Data entries
>>>

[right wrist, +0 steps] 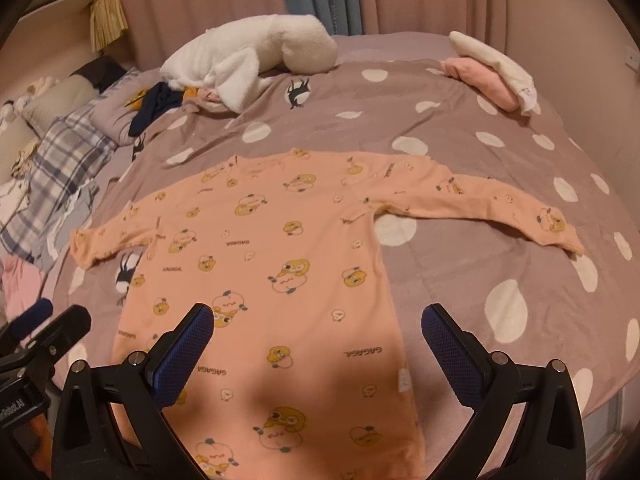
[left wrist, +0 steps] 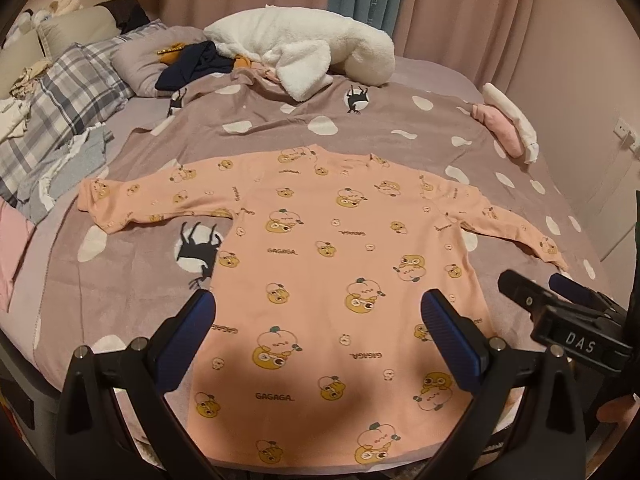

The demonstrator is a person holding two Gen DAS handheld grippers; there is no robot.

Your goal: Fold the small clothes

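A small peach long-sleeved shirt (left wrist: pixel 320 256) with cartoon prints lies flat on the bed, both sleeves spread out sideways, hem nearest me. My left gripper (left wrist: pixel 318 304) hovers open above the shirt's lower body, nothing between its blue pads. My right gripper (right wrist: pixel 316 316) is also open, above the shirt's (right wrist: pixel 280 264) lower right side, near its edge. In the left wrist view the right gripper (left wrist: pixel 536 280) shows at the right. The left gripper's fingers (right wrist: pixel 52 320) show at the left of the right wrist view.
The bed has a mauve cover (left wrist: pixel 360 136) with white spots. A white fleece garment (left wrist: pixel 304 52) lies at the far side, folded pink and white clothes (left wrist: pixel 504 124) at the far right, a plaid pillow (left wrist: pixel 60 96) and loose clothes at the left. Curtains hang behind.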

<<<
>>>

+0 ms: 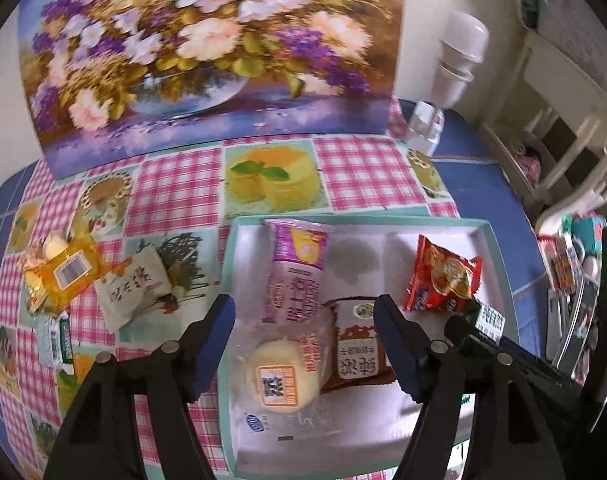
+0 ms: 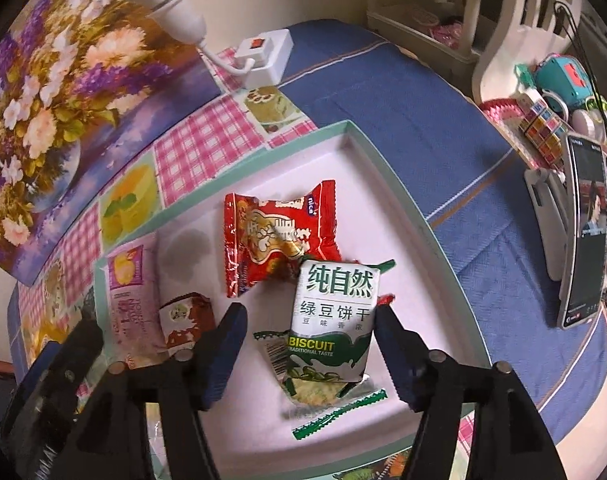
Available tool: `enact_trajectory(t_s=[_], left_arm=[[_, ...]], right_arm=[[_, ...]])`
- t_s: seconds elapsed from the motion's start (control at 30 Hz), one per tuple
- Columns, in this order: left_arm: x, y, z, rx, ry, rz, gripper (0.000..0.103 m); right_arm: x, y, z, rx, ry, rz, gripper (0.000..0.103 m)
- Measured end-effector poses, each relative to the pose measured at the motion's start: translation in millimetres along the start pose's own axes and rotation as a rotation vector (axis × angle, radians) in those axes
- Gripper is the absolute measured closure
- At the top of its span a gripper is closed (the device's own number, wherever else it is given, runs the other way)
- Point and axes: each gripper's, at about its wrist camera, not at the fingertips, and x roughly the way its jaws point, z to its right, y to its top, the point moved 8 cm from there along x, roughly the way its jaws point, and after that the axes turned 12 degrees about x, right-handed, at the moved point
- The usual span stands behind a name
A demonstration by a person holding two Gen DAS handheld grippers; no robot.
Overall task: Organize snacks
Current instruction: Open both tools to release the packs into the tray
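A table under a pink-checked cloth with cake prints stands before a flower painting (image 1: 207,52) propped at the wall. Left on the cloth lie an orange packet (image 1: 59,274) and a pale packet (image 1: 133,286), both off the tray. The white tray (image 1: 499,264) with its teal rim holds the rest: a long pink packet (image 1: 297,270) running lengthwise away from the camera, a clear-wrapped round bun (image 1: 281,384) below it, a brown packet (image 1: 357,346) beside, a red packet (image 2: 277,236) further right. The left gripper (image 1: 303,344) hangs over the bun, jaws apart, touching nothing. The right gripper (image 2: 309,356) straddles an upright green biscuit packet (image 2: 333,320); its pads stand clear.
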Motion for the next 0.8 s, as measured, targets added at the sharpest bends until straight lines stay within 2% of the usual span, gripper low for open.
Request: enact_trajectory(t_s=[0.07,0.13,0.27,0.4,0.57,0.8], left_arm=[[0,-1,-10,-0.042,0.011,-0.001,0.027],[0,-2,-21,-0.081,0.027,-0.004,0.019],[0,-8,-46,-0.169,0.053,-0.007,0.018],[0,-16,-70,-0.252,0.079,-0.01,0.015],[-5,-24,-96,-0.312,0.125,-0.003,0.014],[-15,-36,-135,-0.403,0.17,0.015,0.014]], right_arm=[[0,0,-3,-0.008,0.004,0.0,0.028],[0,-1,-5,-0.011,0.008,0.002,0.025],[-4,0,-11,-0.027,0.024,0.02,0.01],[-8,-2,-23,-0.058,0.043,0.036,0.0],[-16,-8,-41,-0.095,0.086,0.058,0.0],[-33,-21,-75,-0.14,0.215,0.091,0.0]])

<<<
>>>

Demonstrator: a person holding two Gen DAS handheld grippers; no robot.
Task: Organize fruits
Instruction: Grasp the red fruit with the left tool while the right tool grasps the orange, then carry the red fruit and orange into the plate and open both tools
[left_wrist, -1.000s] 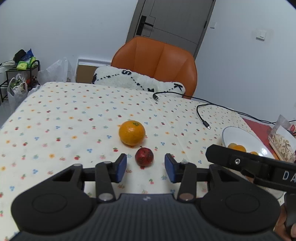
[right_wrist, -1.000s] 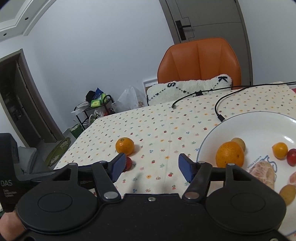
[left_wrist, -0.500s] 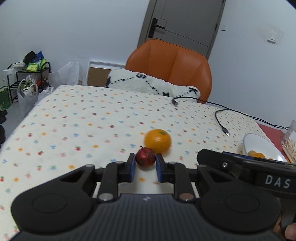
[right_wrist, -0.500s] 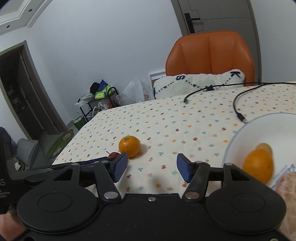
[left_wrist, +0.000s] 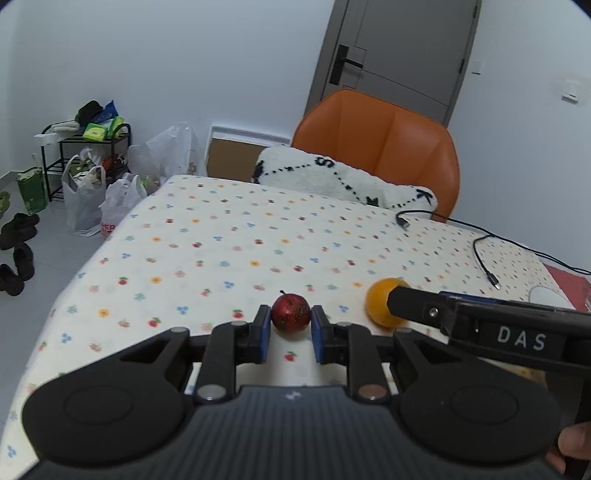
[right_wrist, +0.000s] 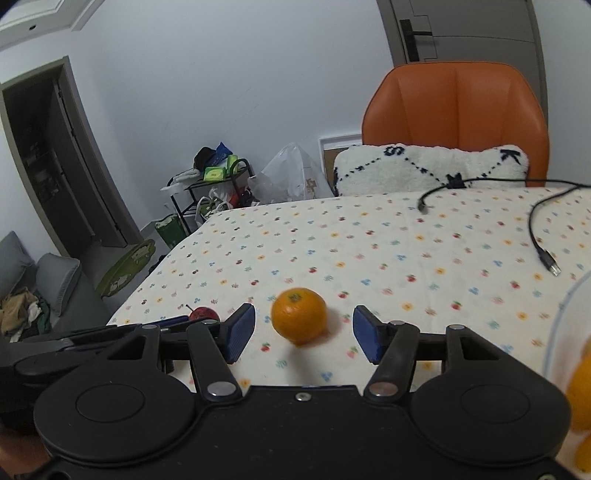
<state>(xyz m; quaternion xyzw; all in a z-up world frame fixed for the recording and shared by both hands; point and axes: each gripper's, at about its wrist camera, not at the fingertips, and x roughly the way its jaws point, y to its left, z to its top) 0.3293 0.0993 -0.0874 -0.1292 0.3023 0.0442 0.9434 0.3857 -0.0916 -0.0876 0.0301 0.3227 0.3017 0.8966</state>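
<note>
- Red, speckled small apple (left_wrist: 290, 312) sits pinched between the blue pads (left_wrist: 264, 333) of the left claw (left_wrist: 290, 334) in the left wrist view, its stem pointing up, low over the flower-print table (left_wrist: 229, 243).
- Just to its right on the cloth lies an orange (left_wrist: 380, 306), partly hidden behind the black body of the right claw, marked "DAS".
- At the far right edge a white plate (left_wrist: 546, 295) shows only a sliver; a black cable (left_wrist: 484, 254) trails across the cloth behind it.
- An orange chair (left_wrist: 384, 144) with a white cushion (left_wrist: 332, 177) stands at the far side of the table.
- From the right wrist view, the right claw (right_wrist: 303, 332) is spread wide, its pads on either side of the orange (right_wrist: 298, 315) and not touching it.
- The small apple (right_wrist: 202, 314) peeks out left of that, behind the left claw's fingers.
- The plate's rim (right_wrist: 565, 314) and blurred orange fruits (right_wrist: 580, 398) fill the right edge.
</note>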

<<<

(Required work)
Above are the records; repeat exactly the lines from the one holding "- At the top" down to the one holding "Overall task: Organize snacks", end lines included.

(Solution to the exercise)
- At the top of its span a gripper is closed (the device's own number, wherever else it is given, runs the other way)
- Point and axes: each gripper's, at about its wrist camera, not at the fingertips, and x roughly the way its jaws point, z to its right, y to its top, the point moved 8 cm from there along x, roughly the way its jaws point, and after that the axes turned 12 degrees about x, right-handed, at the moved point
- The usual span stands behind a name
A demonstration by a person holding two Gen DAS handheld grippers; no robot.
Overall task: Organize snacks

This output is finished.